- [Action item] In the entries below, find the line with "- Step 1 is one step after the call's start" and the line with "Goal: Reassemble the". Reproduce those two lines and every line between them exactly, and nothing more.

___ Records to process

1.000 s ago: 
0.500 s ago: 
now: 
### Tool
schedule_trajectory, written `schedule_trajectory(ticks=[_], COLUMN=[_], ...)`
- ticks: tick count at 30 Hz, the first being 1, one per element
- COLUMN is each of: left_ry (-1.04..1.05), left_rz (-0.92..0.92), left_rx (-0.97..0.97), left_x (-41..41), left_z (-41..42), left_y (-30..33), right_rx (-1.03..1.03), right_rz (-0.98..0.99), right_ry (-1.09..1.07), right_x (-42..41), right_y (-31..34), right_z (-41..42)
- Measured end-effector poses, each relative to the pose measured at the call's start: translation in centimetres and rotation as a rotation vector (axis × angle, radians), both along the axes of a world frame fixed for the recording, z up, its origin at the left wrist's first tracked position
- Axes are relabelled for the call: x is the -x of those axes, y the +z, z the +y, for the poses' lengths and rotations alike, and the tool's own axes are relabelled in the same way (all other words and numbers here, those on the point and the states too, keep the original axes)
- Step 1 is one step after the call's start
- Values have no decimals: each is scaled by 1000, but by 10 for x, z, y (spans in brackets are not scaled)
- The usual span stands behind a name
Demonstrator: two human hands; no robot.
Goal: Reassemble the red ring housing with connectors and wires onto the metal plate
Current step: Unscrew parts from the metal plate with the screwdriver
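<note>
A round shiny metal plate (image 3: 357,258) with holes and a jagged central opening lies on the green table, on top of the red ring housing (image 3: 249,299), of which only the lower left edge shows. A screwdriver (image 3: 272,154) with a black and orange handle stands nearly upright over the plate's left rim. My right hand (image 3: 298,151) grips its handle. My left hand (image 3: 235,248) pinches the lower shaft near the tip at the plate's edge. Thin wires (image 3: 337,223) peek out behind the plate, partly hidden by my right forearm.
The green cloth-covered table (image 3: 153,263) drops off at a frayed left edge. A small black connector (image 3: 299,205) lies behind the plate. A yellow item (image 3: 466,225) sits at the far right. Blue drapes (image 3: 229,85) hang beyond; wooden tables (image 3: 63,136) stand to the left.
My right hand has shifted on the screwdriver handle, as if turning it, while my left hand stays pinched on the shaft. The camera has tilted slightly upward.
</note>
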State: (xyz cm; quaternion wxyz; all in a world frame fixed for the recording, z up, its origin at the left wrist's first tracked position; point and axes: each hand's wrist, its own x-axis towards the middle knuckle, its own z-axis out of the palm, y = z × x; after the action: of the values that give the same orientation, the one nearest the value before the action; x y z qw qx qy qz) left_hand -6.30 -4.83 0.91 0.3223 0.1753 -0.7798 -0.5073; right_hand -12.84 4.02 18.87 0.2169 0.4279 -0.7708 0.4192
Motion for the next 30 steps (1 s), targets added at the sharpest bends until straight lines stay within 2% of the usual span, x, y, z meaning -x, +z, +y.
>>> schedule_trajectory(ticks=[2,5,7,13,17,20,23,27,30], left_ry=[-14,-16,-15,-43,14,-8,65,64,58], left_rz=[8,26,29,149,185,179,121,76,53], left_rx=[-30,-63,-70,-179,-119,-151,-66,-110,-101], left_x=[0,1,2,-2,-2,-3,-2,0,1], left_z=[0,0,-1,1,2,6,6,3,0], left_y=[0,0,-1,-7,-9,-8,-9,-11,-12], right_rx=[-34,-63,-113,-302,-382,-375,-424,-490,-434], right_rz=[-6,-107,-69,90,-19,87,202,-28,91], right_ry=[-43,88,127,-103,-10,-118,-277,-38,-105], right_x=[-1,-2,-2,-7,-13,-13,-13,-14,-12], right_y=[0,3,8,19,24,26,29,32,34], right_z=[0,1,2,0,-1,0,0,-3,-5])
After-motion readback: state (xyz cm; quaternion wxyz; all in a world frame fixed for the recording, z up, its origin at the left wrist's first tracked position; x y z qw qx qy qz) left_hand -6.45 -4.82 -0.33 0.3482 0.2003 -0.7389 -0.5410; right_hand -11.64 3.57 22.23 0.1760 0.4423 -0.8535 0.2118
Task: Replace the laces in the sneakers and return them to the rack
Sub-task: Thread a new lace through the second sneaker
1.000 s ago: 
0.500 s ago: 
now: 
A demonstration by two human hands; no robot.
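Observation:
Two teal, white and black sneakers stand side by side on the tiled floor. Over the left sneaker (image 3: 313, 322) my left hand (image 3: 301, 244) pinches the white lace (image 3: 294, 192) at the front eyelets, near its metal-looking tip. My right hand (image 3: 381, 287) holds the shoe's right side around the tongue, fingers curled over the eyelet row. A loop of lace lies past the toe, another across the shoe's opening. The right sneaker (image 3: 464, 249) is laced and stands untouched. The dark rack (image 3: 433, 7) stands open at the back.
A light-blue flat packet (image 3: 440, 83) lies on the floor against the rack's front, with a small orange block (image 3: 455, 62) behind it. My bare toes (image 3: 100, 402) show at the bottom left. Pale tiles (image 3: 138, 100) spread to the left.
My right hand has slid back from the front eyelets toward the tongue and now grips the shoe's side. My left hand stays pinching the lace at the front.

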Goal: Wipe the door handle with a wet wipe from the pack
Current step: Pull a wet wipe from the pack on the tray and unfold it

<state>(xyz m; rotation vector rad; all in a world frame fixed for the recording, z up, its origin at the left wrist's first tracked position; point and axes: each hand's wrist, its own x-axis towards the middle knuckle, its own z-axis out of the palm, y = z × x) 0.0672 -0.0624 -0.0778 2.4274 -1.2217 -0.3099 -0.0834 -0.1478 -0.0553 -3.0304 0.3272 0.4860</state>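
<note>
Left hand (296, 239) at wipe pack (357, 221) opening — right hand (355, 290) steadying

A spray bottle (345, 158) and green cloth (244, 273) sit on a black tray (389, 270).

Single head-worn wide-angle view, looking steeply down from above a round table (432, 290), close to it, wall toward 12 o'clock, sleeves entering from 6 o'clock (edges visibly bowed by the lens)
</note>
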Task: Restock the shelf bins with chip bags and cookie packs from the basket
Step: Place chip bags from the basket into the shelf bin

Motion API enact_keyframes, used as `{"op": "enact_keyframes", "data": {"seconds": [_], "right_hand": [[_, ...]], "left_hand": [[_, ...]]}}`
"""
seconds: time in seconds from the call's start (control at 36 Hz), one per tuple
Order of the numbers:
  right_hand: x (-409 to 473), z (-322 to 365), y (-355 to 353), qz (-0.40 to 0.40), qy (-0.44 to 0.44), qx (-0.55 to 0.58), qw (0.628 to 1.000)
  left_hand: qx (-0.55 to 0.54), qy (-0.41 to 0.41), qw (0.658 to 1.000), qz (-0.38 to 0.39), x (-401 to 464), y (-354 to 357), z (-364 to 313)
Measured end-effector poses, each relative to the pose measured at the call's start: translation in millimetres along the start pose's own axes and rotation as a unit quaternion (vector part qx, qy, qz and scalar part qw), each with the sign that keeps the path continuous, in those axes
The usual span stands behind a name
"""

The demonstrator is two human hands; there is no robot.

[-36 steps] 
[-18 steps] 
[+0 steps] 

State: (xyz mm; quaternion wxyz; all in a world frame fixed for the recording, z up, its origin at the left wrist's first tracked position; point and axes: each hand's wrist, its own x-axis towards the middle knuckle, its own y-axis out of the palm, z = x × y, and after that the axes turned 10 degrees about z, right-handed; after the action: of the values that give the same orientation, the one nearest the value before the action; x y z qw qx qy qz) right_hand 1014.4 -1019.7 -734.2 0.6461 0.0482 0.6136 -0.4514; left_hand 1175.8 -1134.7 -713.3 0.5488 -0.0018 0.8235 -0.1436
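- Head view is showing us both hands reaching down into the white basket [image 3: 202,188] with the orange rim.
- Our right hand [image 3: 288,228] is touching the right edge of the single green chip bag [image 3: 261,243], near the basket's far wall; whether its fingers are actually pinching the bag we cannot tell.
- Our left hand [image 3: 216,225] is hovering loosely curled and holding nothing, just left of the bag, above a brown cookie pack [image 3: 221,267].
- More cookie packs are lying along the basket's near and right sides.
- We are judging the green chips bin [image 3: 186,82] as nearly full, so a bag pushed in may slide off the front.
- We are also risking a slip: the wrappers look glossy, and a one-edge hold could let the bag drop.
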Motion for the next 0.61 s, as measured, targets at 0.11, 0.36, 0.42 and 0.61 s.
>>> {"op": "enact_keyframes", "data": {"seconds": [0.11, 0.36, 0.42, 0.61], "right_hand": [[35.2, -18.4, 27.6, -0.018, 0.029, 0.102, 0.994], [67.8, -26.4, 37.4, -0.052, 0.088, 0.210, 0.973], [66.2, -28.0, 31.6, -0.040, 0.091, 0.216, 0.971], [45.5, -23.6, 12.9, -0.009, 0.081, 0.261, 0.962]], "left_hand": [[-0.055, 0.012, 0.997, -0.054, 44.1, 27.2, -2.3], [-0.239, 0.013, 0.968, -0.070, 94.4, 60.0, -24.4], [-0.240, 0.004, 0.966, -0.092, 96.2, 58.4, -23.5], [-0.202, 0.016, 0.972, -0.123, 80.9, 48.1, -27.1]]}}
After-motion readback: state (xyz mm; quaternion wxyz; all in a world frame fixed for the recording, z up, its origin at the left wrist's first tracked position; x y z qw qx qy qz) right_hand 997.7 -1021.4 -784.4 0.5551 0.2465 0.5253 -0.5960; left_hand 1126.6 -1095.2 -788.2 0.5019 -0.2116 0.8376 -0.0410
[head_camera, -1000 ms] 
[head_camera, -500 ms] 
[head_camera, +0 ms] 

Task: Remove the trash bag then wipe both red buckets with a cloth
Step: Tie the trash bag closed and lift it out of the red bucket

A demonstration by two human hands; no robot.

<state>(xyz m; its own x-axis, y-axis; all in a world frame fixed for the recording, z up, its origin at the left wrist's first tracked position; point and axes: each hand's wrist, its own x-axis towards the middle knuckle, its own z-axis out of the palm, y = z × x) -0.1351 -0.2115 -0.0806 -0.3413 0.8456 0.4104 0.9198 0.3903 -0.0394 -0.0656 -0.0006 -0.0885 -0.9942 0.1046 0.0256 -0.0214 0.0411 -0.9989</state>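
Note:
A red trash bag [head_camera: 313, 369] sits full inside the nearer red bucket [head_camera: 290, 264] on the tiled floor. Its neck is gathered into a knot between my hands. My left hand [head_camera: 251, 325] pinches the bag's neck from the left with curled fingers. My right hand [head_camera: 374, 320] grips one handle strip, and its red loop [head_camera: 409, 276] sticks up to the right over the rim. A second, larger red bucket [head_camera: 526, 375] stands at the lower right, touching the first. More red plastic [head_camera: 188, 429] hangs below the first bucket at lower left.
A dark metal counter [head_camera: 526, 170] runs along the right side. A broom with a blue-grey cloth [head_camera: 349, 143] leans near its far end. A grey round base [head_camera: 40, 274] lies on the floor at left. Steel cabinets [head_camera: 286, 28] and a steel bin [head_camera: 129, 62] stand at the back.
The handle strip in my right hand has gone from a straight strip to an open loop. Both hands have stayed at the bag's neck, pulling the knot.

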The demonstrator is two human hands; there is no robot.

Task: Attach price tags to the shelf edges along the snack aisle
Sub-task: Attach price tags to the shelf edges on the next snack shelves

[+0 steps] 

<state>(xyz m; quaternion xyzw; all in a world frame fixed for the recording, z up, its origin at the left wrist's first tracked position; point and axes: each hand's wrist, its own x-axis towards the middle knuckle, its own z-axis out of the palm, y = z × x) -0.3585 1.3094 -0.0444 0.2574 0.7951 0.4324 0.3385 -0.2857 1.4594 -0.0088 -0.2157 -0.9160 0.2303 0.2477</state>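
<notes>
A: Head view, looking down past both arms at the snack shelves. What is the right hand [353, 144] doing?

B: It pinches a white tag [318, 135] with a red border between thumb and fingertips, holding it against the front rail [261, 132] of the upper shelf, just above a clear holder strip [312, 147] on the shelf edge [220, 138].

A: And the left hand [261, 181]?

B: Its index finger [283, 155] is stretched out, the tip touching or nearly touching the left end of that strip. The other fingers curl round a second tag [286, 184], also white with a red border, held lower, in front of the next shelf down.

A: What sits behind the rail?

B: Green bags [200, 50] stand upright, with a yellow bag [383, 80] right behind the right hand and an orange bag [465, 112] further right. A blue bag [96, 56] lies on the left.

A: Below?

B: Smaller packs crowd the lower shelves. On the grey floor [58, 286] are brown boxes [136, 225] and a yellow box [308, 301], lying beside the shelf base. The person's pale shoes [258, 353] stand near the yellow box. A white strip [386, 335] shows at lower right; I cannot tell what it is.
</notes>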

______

- [Solution to the problem]
- Step 1 is one step after the call's start
- Values have no decimals: each is scaled by 1000, but by 10 for x, z, y (spans in brackets are not scaled)
- The usual span stands behind a name
Demonstrator: two human hands; no robot.
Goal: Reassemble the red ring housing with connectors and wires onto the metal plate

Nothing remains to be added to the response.